WHAT IS NEEDED: Check every line below, and copy those that include "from".

SUPPLIED DATA:

- - - - - - -

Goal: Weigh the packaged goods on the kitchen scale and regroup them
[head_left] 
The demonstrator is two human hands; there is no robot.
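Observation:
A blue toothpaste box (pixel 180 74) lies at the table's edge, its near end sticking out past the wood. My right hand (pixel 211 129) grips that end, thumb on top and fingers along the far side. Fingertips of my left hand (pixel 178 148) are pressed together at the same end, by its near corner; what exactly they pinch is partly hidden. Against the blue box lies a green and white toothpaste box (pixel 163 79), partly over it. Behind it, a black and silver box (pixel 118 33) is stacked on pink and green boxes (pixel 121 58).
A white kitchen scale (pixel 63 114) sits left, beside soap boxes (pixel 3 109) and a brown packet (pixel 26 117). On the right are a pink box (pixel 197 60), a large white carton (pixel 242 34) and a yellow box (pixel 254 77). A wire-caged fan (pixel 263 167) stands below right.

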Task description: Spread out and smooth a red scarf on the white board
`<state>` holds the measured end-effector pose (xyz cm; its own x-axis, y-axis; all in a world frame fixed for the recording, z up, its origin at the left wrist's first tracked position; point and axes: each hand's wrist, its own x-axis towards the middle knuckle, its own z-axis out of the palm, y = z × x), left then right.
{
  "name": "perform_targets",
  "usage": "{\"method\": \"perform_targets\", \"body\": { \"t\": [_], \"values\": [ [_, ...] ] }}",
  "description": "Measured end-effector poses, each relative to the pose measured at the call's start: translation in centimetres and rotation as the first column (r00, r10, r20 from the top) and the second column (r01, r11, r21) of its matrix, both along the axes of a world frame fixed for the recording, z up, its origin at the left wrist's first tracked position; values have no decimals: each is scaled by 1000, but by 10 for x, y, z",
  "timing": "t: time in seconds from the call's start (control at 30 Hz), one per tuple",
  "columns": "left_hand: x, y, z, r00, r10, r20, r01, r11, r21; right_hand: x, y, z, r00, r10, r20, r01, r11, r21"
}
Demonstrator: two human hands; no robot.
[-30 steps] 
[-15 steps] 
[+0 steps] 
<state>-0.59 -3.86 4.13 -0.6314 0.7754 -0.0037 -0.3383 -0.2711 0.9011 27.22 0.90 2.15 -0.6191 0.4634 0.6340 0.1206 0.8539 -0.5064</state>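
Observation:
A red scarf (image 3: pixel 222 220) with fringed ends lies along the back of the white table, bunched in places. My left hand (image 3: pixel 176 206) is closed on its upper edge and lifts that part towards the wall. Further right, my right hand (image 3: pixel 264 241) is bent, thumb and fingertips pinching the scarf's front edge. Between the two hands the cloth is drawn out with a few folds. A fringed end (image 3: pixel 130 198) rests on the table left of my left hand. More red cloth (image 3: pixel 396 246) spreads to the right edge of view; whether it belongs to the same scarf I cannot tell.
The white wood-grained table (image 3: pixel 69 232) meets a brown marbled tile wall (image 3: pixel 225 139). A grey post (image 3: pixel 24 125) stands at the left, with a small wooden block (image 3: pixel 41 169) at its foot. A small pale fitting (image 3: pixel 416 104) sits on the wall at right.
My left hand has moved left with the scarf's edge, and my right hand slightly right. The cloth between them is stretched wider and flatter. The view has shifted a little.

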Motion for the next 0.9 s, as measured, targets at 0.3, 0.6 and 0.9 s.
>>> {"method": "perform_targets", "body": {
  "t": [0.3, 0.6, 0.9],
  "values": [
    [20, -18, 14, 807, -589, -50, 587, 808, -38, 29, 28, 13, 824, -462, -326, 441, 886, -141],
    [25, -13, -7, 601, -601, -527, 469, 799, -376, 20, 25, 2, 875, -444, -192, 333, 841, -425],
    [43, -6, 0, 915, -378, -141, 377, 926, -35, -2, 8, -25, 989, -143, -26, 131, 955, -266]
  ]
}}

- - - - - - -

YOUR RESPONSE:
  "description": "Measured end-effector poses, each relative to the pose measured at the call's start: translation in centimetres and rotation as the first column (r00, r10, r20 from the top) and the second column (r01, r11, r21) of its matrix, both along the axes of a world frame fixed for the recording, z up, its origin at the left wrist's first tracked position; values have no decimals: each is scaled by 1000, but by 10 for x, y, z",
  "timing": "t: time in seconds from the call's start (control at 30 Hz), one per tuple",

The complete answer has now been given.